### YOUR GOAL
Determine how many lines in the records hold "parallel", and give that number with nothing added.

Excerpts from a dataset

- - -

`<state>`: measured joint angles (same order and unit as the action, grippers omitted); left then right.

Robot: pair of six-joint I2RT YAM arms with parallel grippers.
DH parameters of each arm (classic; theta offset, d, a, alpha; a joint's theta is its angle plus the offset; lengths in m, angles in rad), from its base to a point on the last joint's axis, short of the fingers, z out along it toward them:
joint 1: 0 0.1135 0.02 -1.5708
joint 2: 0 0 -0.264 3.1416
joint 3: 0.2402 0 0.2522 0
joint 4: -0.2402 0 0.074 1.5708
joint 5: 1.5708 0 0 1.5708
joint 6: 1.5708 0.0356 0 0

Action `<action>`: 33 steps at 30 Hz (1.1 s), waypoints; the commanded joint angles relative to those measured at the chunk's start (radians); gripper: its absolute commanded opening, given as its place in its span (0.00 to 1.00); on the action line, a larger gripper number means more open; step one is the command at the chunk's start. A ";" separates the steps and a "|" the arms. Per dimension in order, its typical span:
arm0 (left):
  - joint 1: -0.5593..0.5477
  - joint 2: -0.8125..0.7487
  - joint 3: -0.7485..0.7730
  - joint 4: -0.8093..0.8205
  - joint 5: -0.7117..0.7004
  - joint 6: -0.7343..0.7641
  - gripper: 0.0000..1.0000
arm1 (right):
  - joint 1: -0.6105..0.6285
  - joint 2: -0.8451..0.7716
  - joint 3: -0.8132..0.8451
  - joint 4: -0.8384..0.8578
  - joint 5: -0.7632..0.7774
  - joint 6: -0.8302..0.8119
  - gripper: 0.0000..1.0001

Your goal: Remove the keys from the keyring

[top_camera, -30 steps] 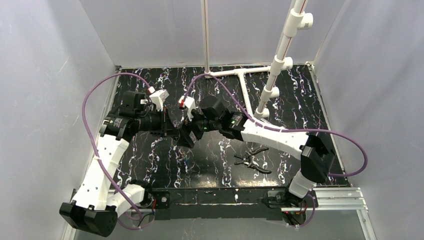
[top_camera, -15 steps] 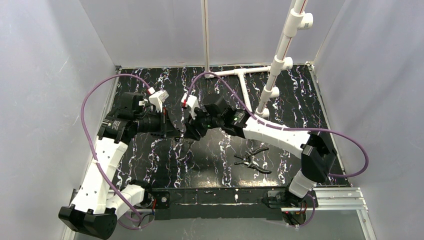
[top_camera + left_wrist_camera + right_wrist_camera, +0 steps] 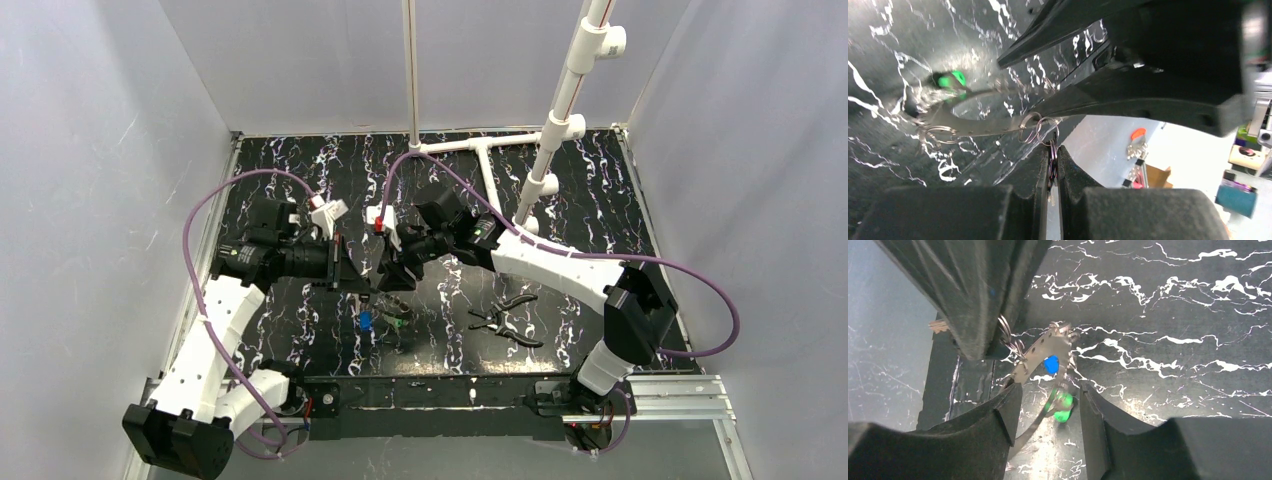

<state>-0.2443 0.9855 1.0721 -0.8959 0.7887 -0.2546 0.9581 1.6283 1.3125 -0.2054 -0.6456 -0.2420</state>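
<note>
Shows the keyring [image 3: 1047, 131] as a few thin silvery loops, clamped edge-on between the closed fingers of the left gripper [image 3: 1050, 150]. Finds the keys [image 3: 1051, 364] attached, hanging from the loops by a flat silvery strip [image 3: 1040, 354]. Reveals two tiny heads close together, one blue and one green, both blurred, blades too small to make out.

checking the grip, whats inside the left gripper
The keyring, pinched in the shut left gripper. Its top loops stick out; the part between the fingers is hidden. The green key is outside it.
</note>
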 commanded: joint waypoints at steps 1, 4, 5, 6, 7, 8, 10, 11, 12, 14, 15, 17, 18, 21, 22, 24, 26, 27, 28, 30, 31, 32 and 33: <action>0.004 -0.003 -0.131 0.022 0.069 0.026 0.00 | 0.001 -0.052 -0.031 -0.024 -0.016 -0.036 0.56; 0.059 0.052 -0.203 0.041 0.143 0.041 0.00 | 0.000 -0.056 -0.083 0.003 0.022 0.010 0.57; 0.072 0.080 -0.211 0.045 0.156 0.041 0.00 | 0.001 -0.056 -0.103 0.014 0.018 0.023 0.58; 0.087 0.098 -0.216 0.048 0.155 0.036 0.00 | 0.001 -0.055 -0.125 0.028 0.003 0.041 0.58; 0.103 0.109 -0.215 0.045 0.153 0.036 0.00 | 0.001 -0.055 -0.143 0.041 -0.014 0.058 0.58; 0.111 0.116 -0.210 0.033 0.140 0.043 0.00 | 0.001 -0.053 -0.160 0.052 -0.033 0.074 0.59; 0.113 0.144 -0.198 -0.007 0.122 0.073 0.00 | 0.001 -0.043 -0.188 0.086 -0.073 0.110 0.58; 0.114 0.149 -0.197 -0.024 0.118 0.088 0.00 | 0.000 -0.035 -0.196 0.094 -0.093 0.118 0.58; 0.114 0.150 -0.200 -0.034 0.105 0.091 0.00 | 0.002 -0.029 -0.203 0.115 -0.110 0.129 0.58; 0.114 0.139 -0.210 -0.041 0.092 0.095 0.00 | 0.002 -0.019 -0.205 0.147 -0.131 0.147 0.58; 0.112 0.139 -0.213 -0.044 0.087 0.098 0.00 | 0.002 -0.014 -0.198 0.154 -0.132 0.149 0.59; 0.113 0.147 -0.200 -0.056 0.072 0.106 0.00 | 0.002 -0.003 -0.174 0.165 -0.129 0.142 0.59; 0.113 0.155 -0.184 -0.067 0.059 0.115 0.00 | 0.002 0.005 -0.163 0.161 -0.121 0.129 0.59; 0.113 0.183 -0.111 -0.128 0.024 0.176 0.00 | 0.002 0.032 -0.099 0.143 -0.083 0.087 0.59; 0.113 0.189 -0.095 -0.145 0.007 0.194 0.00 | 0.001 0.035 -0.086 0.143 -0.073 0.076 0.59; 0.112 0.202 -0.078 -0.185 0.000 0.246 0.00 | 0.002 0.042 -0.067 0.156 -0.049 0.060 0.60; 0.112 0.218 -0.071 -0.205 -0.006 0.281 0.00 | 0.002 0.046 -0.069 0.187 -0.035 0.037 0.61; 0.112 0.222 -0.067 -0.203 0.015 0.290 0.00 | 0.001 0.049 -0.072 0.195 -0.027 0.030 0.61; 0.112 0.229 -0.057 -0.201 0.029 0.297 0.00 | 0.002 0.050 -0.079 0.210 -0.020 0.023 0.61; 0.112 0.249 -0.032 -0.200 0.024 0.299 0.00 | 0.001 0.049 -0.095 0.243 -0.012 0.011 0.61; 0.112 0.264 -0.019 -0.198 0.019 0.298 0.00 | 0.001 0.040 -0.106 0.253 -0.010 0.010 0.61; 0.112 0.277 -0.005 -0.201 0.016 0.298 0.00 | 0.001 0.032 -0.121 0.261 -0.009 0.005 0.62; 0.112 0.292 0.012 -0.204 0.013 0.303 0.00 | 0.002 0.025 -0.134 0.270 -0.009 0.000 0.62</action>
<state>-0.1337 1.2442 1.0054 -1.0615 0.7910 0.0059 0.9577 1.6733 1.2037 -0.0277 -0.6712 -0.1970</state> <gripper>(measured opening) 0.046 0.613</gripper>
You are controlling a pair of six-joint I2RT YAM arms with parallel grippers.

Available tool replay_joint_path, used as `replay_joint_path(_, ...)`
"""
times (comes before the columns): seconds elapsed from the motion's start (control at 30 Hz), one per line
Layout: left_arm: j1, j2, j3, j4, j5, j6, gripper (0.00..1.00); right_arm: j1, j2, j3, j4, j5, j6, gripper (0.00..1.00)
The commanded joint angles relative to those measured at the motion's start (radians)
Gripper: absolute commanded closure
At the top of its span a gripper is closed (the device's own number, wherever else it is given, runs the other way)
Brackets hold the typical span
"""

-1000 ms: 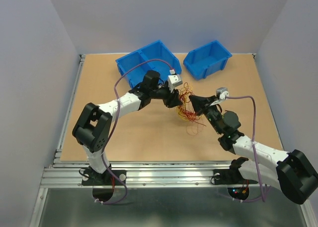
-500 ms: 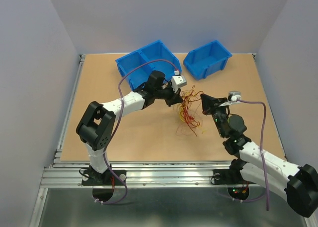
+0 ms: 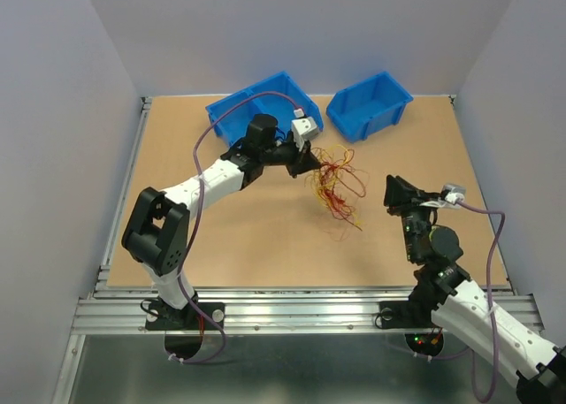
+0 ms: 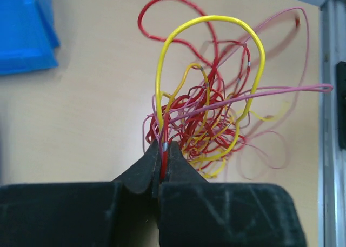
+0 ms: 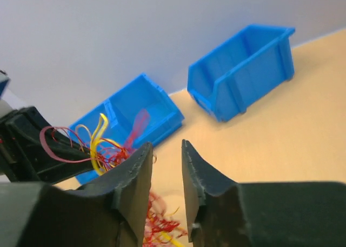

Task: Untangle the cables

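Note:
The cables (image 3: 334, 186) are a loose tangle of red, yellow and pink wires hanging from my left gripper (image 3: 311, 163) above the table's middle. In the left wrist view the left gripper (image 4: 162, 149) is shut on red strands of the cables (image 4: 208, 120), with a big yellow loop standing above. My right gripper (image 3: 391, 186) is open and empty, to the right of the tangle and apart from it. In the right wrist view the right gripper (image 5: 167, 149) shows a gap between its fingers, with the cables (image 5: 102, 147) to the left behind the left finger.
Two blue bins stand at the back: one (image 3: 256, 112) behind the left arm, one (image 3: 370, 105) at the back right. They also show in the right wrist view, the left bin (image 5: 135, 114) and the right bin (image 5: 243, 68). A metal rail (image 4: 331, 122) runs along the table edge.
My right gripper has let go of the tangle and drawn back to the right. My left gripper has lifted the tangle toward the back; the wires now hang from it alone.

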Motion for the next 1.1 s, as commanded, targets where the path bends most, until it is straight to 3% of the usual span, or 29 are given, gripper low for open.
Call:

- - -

### SOLUTION TO THIS PROBLEM
2